Keywords: anodes, graphene, sodium‐ion batteries, solvothermal methods, sulfur doping
Over the past few decades, electrical energy storage has received increasing attention both in the research and industry fields, because of the rapid growth in their use in portable electronic devices and energy storage systems.1 Although lithium‐ion batteries (LIBs) have been regarded as the most popular power sources with many advantages such as high capacity and long cycle life, Li resources are limited and nonuniformly distributed globally. On the contrary, sodium is abundant, inexpensive, and ubiquitous.2 Thus, sodium‐ion batteries (SIBs) have recently attracted a great deal of attention as promising alternatives to LIBs. However, graphite, which is a commercially available anode material for LIBs, is not suitable for application in SIBs owing to the larger size of sodium ions precluding for intercalation into the interlayers of graphite.3
Various carbonaceous materials have been applied as potential anode materials for SIBs, including hard carbon, amorphous carbon, carbon black, activated carbon, carbon fibers, and graphene.4 Furthermore, different morphologies of these carbon‐based materials such as porous carbon, hollow carbon spheres, and porous carbon nanofibers have shown different electrochemical properties.5 These results indicate that the battery properties, especially in terms of capacity and cycle stability, could be effectively adjusted by the judicious control of physical properties, such as pore size and interlayer distance. In addition, heteroatom doping (e.g., S, P, and N) is also an efficient means to tune the chemical and physical properties of carbonaceous materials,6 as it can modulate electronic properties by producing defects and porosities, as well as increase the interlayer distance of carbon. Li et al. synthesized S‐doped disordered carbon that exhibited a high reversible capacity of 516 mAh g−1 at 20 mA g−1.3 Yang et al. prepared S‐doped N‐rich carbon nanosheets, which achieved a reversible capacity of 350 mAh g−1 at 50 mA g−1, which is much higher than N‐doped carbon.7 In addition, Qie et al. demonstrated that S‐doping could enlarge the interlayer distances of carbon materials. Moreover, they also claimed that S‐doped carbon was more suitable than N‐doped carbon for SIBs anodes, because doped sulfur can act as a redox site for reaction with sodium ions and enlarge interlayer distance.8
Recently, a gram‐scale synthetic method was developed to produce solvothermal carbon nanomaterials using liquid precursors. These carbon materials had sheet‐like 2D nanostructures.[[qv: 6a,9]] Choucair et al. first synthesized solvothermal carbon using ethanol as a source and demonstrated that solvothermal carbon can be categorized within the graphene family.9 Solvothermal graphene (SG) showed a higher degree of disorder than traditional graphene. Our group successfully converted S‐containing organic molecules (dimethyl sulfoxide, DMSO) into S‐doped SG (S‐SG) via a modified thermal process. Compared to traditional doping processes (e.g., chemical vapor deposition; segregation growth and post treatment, etc.), the conditions employed for this thermal process were relatively mild.10 In this study, the sodium storage properties of S‐SG and pristine SG have been investigated. S‐SG exhibited a high reversible capacity of 380 mAh g−1 after 300 cycles at 100 mA g−1, excellent rate performance of 217 mAh g−1 at 3200 mA g−1. In addition, it showed excellent cycling performance at 2.0 A g−1 during 1000 cycles with no capacity fade.
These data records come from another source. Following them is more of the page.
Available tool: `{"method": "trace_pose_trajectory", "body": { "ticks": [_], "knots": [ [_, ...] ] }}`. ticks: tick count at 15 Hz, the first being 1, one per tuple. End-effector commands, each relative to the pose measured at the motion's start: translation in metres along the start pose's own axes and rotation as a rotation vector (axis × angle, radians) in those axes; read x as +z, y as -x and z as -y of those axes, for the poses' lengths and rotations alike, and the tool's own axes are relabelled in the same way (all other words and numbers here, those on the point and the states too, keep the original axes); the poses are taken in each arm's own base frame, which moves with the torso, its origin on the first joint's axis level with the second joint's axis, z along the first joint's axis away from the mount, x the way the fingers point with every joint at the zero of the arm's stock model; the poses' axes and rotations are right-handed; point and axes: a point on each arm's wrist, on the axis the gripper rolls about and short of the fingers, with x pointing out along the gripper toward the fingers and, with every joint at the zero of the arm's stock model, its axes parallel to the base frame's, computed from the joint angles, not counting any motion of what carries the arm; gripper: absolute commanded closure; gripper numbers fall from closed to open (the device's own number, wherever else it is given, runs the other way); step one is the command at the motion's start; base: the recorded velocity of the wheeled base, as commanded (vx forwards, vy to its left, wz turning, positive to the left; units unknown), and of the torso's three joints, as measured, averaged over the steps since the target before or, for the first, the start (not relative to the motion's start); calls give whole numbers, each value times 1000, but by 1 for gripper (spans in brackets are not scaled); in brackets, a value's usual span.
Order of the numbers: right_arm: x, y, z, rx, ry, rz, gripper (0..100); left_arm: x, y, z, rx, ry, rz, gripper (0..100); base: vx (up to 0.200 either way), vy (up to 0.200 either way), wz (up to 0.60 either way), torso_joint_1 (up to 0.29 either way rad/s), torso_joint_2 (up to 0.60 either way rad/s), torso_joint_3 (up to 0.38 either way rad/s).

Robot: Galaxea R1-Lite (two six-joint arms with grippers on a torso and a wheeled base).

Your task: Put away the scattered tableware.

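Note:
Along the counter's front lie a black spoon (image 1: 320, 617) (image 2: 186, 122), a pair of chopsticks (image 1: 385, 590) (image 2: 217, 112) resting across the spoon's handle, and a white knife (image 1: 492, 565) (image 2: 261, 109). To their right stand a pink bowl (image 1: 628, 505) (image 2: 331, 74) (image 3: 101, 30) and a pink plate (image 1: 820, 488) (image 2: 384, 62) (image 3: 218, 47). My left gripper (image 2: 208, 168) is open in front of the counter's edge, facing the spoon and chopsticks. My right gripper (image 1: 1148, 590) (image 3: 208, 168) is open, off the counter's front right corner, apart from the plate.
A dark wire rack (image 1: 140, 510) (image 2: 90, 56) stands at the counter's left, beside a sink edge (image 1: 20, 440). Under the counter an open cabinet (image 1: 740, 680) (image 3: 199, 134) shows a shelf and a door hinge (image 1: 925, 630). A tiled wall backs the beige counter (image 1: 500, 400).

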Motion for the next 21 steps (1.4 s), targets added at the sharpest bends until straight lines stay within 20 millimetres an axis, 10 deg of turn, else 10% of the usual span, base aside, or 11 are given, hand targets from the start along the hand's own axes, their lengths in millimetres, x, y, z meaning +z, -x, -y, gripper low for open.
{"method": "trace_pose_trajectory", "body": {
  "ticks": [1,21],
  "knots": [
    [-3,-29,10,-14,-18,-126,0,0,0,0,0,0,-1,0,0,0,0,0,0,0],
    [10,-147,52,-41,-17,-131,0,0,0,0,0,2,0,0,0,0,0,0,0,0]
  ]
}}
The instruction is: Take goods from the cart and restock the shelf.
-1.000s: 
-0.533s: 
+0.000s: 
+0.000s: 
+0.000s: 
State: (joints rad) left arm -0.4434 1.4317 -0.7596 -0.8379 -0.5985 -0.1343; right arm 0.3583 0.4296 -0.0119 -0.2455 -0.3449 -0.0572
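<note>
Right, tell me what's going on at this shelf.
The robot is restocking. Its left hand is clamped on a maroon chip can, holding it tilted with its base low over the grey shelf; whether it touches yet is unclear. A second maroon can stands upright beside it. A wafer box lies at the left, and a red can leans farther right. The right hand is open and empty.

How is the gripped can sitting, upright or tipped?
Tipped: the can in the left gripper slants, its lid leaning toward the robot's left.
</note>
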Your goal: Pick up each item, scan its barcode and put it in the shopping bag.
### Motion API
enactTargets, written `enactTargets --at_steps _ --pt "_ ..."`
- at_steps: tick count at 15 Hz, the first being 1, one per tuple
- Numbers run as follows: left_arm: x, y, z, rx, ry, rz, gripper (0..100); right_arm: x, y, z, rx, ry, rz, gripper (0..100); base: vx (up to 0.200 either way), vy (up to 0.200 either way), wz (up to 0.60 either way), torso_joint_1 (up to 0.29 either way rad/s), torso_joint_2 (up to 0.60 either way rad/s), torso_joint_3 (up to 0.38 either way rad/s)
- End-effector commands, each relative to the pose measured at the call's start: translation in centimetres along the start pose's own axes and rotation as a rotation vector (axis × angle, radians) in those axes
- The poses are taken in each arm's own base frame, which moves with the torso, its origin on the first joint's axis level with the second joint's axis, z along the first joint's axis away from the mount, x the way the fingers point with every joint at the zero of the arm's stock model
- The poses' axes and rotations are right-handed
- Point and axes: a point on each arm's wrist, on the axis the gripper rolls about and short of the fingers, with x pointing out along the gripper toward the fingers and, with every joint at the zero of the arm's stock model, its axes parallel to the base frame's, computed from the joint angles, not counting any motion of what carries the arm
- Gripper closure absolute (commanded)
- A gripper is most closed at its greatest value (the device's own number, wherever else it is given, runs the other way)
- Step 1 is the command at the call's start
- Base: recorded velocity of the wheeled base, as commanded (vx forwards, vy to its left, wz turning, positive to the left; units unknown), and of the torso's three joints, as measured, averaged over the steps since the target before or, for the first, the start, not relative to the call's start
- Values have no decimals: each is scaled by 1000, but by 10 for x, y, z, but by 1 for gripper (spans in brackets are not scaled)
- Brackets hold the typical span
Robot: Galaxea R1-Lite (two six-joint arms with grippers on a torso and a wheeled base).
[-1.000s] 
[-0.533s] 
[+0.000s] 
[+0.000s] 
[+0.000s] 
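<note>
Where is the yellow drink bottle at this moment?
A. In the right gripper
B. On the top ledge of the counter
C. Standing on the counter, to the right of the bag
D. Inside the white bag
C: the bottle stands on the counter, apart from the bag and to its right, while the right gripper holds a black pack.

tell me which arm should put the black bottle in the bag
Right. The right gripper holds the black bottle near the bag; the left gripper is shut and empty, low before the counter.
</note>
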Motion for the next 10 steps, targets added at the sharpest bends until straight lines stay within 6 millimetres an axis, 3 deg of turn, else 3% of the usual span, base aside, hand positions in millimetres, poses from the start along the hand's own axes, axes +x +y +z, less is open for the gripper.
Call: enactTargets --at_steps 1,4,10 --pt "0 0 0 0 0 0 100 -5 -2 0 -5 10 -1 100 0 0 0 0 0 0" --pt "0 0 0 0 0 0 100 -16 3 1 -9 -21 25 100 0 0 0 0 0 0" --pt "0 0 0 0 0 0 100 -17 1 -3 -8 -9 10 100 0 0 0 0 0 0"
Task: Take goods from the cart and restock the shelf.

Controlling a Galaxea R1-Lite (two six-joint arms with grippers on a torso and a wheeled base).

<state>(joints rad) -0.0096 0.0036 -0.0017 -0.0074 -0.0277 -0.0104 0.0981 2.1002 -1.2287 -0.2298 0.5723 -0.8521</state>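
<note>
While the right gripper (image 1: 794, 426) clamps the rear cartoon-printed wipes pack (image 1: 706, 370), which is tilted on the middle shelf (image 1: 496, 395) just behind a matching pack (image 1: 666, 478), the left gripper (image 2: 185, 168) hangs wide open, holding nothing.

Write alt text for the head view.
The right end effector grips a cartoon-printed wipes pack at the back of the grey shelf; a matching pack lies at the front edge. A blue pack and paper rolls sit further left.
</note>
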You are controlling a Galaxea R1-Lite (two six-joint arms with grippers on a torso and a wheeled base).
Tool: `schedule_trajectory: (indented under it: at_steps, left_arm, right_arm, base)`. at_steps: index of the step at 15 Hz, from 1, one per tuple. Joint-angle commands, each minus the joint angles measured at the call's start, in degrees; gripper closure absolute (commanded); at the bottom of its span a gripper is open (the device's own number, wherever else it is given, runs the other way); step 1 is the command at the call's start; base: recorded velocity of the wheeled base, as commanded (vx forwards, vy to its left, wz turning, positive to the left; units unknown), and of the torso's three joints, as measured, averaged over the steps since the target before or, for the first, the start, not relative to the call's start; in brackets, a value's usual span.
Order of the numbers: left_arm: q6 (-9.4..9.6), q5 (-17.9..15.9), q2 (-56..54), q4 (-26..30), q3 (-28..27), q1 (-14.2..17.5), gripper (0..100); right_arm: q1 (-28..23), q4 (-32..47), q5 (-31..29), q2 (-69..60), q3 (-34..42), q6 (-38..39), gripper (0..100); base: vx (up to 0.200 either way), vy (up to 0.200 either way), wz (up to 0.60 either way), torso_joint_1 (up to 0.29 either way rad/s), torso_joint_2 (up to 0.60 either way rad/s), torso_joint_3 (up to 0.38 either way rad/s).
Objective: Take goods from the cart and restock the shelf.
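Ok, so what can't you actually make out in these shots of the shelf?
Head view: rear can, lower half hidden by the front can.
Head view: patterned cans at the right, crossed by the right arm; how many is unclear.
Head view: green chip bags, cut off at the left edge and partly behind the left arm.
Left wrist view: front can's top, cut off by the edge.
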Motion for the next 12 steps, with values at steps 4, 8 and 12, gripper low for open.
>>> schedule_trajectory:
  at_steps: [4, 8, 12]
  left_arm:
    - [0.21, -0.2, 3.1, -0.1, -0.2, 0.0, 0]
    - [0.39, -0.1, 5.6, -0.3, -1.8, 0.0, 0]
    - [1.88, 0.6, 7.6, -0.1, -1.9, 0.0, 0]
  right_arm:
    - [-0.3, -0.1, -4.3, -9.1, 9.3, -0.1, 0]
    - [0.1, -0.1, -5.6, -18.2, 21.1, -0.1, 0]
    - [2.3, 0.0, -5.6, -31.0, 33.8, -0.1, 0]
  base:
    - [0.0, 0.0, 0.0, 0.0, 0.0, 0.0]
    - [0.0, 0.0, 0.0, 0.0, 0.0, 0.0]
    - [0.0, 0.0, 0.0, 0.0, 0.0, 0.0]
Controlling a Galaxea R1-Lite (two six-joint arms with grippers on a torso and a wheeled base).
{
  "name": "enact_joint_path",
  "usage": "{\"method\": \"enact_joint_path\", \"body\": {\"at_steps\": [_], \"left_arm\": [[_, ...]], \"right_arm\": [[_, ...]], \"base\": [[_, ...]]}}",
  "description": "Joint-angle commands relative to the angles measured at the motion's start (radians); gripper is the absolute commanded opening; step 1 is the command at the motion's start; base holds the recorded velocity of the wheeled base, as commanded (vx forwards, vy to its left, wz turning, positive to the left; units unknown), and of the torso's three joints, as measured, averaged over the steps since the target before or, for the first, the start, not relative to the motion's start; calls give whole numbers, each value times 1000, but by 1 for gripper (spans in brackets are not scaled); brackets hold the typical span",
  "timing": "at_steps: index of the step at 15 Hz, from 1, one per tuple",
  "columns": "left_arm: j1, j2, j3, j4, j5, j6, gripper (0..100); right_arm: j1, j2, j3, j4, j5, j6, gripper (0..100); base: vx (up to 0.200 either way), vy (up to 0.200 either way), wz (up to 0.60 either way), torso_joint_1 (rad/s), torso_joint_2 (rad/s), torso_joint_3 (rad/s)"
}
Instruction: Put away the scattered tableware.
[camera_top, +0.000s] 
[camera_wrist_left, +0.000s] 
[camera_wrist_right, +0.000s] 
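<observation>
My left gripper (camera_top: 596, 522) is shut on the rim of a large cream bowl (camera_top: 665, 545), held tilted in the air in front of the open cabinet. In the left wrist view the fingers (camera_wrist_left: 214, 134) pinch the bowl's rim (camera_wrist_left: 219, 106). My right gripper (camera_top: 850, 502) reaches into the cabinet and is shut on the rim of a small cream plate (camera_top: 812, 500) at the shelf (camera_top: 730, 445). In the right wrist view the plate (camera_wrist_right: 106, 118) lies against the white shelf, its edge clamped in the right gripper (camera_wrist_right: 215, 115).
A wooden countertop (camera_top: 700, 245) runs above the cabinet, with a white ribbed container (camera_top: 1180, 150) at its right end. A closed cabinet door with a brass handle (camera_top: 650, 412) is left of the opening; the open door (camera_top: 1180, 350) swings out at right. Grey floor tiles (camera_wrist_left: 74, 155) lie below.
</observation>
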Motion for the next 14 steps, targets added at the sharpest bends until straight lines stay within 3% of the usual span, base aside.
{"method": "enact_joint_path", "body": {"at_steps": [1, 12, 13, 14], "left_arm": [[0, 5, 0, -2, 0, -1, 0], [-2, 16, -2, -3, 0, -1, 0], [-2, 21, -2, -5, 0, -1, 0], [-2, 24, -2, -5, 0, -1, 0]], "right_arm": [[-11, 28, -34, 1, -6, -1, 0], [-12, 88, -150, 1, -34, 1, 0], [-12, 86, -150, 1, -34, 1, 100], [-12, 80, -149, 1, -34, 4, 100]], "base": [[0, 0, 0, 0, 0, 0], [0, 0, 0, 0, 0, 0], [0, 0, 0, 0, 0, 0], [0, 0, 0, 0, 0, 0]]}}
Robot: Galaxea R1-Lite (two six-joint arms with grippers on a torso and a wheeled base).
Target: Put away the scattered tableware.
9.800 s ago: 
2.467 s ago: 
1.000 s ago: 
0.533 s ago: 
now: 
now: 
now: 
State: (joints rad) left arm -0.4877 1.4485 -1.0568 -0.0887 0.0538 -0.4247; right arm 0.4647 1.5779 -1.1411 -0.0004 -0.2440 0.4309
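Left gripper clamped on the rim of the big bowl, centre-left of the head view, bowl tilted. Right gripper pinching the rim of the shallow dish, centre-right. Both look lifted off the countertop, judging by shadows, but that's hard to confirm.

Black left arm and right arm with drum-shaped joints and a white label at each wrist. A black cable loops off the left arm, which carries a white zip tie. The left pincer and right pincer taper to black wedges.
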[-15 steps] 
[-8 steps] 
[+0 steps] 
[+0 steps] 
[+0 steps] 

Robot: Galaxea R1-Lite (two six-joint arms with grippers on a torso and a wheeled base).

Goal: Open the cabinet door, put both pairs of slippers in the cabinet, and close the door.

For preparation of the desired S‐SG powders, the carbon‐ and sulfur‐containing precursor (i.e., DMSO) was heated at reflux under inert conditions until formation of the desired black product was observed (Figure 1 a). Similarly, the pristine SG was synthesized via a modified thermal process using methanol as the carbon source. As shown in the scanning electron microscopy (SEM) image presented in Figure 1b, the as‐prepared S‐SG samples are porous and composed of nanosheets. In addition, the transmission electron microscopy (TEM) image showed that the S‐SG sample presents a thin and crumpled morphology (Figure 1c; see Figure S1 in the Supporting Information for SEM and TEM images of the pristine SG), while the high‐resolution TEM image (Figure 1d) clearly shows that the interlayer distance is significantly larger (≈0.41 nm) than that of graphite (≈0.34 nm). This expanded interlayer spacing is expected to facilitate the insertion of large Na ions between the layers.
Figure 1.
a) A photograph of DMSO and S‐SG. The transparent liquid precursor was converted to black powder through a solvothermal reaction. b) SEM, c) TEM, and d) high‐resolution TEM images of S‐SG. e) EDS elemental mapping of S‐SG.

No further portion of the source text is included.